Grossman’s arrival might actually be welcome news for Beck. When the team opened camp last week, Beck was one of only two quarterbacks on the roster. The past few practices, he’s been splitting reps with a pair of undrafted rookies, but all the work has taken a toll on Beck’s arm. He’s thrown several balls that have been short or behind their intended targets. Some longer passes have wobbled their way to the receiver.

Redskins Coach Mike Shanahan said Beck might have been forced to carry too heavy a workload in the opening days of camp.

“You don’t want to overdo it,” Shanahan said “Even though John’s gotten a lot of reps, in the back of your mind you don’t want to overwork him. His arm was a little sore today, I could see it.”

Grossman and Kellen Clemens, a sixth-year veteran added last week, should be able to practice beginning Thursday, which gives them eight days to prepare for the first preseason game against Pittsburgh. Clemens has been observing practices and both quarterbacks were at Tuesday afternoon’s walkthrough.

Grossman has more experience in Shanahan’s offense than any other quarterback on the roster, so he should be able to step in Thursday without much problem.

“He’s been doing all the things mentally that a quarterback has to do in order to be prepared,” Shanahan said. “He knows the playbook and has a good feel for the system. Now he gets the chance to compete.”

Despite some of the attention showered on Beck during the offseason, coaches have stressed that the quarterback job is an open competition. Coaches are expected to split the reps between them, divide playing time in the four preseason games and withhold naming a starter until Week 1 nears.

“They all got a good opportunity,” said offensive coordinator Kyle Shanahan. “Whenever you don’t have a designated starter, you got a lot of competition.”

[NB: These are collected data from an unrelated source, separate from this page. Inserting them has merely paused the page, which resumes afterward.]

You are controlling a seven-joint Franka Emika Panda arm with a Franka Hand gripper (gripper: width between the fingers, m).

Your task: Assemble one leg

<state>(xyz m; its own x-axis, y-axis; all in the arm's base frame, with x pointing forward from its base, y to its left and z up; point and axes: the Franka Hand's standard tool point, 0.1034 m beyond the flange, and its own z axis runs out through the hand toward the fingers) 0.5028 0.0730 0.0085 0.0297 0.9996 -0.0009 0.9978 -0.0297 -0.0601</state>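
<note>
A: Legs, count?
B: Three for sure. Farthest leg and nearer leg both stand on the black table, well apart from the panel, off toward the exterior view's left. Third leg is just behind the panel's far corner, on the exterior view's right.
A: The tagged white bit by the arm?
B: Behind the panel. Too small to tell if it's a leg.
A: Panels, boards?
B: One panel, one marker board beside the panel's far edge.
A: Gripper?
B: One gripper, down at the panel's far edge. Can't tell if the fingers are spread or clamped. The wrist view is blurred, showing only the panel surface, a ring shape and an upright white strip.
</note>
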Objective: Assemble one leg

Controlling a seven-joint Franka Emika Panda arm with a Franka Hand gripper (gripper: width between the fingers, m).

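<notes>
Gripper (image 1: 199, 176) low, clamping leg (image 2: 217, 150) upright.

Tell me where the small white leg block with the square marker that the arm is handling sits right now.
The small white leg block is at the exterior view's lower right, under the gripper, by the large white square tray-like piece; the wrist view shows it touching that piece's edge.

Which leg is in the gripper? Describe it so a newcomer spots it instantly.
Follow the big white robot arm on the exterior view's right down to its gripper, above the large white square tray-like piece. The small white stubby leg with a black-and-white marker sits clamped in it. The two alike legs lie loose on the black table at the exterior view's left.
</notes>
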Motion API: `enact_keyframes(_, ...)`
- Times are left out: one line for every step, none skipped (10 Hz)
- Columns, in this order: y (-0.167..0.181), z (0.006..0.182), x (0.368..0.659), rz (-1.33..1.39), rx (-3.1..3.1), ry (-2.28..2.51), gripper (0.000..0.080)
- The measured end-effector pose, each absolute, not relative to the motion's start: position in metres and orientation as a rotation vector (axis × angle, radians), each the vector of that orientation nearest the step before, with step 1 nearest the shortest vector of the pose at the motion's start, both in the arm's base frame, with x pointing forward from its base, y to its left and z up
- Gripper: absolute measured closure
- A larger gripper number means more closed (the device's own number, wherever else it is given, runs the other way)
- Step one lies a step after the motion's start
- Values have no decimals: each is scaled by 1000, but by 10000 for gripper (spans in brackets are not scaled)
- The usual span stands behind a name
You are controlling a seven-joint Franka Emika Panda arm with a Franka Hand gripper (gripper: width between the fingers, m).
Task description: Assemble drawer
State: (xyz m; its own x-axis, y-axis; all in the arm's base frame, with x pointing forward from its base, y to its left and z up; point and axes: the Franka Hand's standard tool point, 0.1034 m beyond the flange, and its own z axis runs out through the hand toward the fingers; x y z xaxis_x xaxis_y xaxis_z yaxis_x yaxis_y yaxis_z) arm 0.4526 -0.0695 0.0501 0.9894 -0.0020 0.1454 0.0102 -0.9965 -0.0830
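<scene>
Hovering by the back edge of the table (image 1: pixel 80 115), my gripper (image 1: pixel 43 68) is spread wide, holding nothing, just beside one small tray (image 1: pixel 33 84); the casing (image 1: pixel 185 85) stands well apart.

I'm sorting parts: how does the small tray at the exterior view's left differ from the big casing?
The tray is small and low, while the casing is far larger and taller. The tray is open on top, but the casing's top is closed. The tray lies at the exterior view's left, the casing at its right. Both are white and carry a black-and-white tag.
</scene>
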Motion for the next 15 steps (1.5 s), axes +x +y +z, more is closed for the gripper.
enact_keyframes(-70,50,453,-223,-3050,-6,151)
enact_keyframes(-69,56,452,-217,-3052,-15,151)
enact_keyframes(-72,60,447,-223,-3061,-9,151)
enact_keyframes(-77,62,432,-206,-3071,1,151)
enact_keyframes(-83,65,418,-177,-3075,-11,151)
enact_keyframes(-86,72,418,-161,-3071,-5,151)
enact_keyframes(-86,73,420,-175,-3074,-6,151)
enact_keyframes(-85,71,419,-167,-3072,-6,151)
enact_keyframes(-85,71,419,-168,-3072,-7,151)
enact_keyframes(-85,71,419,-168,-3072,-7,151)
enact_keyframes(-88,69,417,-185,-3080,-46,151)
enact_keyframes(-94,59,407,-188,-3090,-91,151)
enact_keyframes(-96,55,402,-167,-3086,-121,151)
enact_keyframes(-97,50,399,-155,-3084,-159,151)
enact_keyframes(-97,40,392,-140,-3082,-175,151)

Even though he wasn’t under contract, Grossman attended the team’s player-organized workouts, along with Beck. Grossman said he also took home a Redskins playbook to study and spent the offseason watching tapes of the Redskins and the Houston Texans’ offenses.

Grossman originally signed with the Redskins as a free agent prior to the 2010 season. He’d played under Kyle Shanahan in 2009 as a backup to Matt Schaub in Houston. Washington already had Donovan McNabb and even Grossman didn’t foresee that he might be unseating the six-time Pro Bowler.

“When you bring in somebody like a Donovan McNabb, you don't expect this to happen,” he said.

Late in the year, McNabb was demoted to third string and Grossman started the Redskins’ final three games. He threw for more than 300 yards against both the Cowboys and the Giants, and totaled seven touchdowns and four interceptions.

“I want to be able to do the second half of the Cowboys game throughout 16 weeks and on through the playoffs as well,” Grossman said of a half in which he was 18-of-30 passing for 214 yards and three touchdowns. “That’s my challenge: to be consistently great.”

Beck has only three complete games under his belt — all from his rookie season in 2007. He didn’t top 180 yards in any of them, threw no touchdowns and had three interceptions. Playing for a terrible Miami team, he lost the starting job two passes into his fourth game. The Dolphins went on to finish 1-15 that season.

“He wasn’t bad in those games,” said Kyle Shanahan. “Really hasn’t shown that he can’t do it. He’s capable of doing everything. We’ll try to get him ready and see how he does in the preseason.”

Coaches have been complimentary of both passers in recent days. Even if some fans aren’t certain that confidence matches up with the quarterbacks’ credentials, both Beck and Grossman are self-assured. They know the job won’t be won on the podium in front of microphones and tape recorders. They have just one month to sell themselves to coaches.

“I’m going to go try to prove it with how I perform,” Grossman said, “not with anything else.”